There is no team, in any sport of any significance, like the UConn women’s basketball team. Check this roll call of accomplishments: 16 Final Fours and 10 national championships this millennium and a total…TOTAL…of 14 losses since 2008, including four undefeated seasons. That is complete domination of a sport. As if that resume wasn’t enough to quantify just what William and Mississippi State and Ogunbowale and Notre Dame accomplished in consecutive seasons, consider this reality-bending statistic: UConn had won four consecutive national championships entering the 2017 NCAA tournament and was undefeated before both the Mississippi State game last year and the Notre Dame game this year.
And then they weren’t undefeated anymore.
On paper, the Bulldogs and Irish, despite being teams of consequence among all others lurking below UConn’s other-worldly level of play, had no legitimate shot of winning either game. The outcome was known, the game a formality – until it wasn’t.
An admission: I don’t like UConn. They are a cyborg, a grotesque machine that has hijacked the competitive balance of an entire sport. Supporters will laud them as the new standard for women’s college basketball. But over 15 years into the UConn-and-everyone-else run, their dominance, unlike the rising tide, has failed to raise all boats/the level of play of other basketball blue-bloods.
Or maybe it has, if not in totality then at least in moments - William and Ogunbowale have earned that acknowledgement.

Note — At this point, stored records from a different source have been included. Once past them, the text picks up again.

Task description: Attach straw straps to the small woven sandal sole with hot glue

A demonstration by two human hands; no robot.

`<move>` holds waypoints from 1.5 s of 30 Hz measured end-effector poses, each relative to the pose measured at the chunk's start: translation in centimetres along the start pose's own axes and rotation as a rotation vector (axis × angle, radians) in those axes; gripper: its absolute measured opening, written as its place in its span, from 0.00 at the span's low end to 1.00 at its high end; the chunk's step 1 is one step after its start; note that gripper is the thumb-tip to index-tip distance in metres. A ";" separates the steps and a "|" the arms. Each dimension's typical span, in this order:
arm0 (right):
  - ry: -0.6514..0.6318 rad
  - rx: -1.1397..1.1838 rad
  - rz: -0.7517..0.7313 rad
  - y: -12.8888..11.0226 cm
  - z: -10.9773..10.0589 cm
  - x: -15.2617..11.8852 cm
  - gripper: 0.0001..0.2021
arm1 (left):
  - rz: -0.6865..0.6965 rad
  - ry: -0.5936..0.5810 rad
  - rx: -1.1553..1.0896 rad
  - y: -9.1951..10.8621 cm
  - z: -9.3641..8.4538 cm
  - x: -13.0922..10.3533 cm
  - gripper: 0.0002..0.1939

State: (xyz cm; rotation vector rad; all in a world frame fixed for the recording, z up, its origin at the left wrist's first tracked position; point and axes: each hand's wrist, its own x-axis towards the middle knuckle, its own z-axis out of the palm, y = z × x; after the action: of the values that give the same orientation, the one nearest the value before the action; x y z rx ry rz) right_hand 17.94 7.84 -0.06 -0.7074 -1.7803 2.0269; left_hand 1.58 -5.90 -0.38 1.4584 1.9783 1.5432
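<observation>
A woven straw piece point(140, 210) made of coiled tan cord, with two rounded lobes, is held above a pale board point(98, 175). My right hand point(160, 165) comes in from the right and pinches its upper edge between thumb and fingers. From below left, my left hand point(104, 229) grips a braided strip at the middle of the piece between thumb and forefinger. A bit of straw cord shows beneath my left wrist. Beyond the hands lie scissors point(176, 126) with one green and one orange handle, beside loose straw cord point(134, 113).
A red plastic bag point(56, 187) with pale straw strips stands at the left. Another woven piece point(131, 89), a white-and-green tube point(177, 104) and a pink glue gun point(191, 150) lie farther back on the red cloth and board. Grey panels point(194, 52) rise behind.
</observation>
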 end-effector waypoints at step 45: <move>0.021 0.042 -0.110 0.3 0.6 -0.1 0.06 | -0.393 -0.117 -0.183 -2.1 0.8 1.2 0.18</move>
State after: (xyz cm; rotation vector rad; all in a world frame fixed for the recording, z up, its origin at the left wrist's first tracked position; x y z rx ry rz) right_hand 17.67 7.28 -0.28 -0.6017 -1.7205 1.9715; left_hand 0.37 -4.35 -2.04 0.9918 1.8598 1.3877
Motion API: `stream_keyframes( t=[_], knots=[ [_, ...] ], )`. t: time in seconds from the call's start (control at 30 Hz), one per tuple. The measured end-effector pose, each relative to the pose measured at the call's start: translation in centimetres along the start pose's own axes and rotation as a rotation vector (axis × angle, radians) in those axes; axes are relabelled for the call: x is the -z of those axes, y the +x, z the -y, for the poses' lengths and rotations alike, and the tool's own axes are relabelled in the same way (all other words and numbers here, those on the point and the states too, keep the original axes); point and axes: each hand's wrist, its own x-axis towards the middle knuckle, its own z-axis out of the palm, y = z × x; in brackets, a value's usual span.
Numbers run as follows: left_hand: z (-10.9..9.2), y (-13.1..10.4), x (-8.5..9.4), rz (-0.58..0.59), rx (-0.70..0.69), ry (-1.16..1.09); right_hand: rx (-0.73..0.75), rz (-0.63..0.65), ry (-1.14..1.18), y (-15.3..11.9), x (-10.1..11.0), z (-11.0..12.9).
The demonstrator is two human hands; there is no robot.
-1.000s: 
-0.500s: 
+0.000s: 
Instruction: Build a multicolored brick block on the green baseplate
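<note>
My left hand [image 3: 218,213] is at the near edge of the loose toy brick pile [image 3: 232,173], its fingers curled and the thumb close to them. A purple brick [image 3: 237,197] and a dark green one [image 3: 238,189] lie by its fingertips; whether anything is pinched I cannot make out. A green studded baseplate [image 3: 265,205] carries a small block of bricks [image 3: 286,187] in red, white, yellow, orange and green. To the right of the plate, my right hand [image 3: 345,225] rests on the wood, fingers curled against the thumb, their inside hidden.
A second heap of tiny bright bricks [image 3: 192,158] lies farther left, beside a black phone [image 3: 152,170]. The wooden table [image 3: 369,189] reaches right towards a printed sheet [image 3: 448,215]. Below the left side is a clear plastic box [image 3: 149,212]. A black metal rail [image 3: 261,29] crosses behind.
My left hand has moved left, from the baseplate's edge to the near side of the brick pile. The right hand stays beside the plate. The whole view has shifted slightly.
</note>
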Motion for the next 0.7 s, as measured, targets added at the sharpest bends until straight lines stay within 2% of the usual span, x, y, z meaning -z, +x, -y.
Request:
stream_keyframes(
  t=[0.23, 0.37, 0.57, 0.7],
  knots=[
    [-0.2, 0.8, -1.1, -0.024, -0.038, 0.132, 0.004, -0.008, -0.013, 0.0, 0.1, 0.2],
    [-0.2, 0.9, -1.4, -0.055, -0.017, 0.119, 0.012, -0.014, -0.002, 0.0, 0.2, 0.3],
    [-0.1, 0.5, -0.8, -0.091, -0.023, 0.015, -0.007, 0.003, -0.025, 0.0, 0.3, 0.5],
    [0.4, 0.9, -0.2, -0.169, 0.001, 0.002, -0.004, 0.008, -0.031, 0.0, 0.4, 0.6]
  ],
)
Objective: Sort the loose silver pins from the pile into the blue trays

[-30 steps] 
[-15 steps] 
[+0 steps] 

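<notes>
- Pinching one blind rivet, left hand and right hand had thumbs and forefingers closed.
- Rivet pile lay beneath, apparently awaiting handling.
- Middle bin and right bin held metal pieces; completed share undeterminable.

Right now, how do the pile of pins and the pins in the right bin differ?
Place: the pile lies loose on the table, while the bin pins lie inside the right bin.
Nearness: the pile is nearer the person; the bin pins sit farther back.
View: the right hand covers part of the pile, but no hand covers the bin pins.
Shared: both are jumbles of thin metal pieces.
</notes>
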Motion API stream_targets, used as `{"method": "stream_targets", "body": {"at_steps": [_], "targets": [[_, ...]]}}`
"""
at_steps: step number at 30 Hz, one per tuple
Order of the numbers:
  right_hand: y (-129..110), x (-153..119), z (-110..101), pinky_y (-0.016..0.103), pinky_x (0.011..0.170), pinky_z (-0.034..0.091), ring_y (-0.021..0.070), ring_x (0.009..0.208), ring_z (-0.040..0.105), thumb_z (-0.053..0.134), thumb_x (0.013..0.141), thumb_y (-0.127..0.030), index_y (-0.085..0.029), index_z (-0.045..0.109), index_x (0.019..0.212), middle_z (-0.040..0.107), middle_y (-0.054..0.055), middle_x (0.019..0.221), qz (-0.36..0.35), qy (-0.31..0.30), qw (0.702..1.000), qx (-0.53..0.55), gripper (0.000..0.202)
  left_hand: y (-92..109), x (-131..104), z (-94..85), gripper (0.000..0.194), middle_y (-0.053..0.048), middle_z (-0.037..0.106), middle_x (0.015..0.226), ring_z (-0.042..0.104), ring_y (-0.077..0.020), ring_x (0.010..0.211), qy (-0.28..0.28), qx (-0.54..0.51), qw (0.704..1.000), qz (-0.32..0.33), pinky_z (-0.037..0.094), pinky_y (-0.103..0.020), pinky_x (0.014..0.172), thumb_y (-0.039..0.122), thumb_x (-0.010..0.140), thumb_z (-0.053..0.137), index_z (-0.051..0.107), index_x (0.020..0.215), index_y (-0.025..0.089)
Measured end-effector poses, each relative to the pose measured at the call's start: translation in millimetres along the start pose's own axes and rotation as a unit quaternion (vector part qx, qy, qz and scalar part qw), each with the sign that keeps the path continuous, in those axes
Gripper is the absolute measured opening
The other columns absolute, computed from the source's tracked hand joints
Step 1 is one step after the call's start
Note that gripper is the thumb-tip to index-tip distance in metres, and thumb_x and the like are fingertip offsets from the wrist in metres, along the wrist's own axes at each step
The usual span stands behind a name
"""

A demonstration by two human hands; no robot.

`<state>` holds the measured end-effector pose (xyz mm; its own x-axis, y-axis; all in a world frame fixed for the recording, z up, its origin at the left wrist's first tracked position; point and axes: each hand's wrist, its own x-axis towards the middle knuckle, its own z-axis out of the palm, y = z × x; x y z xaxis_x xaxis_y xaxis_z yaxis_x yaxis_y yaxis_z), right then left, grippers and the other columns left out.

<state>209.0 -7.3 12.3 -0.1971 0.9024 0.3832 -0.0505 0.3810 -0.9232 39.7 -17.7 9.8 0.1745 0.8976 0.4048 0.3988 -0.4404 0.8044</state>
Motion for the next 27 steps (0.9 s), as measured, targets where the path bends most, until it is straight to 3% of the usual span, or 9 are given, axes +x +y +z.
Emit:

That teams like Mississippi State and Notre Dame and players like William and Ogunbowale are out there, trying, competing and ultimately defeating this overwhelming and intimidating Death Star-like force of basketball destruction is just, well, phenomenal. In facing UConn, the easy play would be to give one’s best but to accept ultimate defeat – that’s what UConn’s dominance does to the human psyche. To see two players and two teams overcome that, to be wholly unaccepting of that, to know that at least in one game, on one night that victory is possible – despite all statistical analysis to the contrary - is thoroughly inspirational.
The ability to harness such self-confidence, such fortitude in face of external doubt and a truly daunting task is a gift from these two women and these two teams. See, you don’t stare down the bully and beat such odds - you…don’t…beat…UConn – unless you legitimately believe you can. There has to be some little light, an eternal internal flame that enables greatness in otherwise overwhelming circumstances.
Call it heart. Call it competitive will. Call it whatever you want. The classification is immaterial. What matters is they did it – they stared down the giant villain. They did for themselves, their teammates and their universities. They also did it, knowingly or not, for anyone else who has ever been doubted, told not to bother, told they aren’t good enough or that a task can’t be accomplished. When in those situations, remember the single loss on UConn’s resume the last two years, remember William and Ogunbowale, and know that an improbable, last second buzzer-beater over a so-called superior foe – that greatness - is within us all.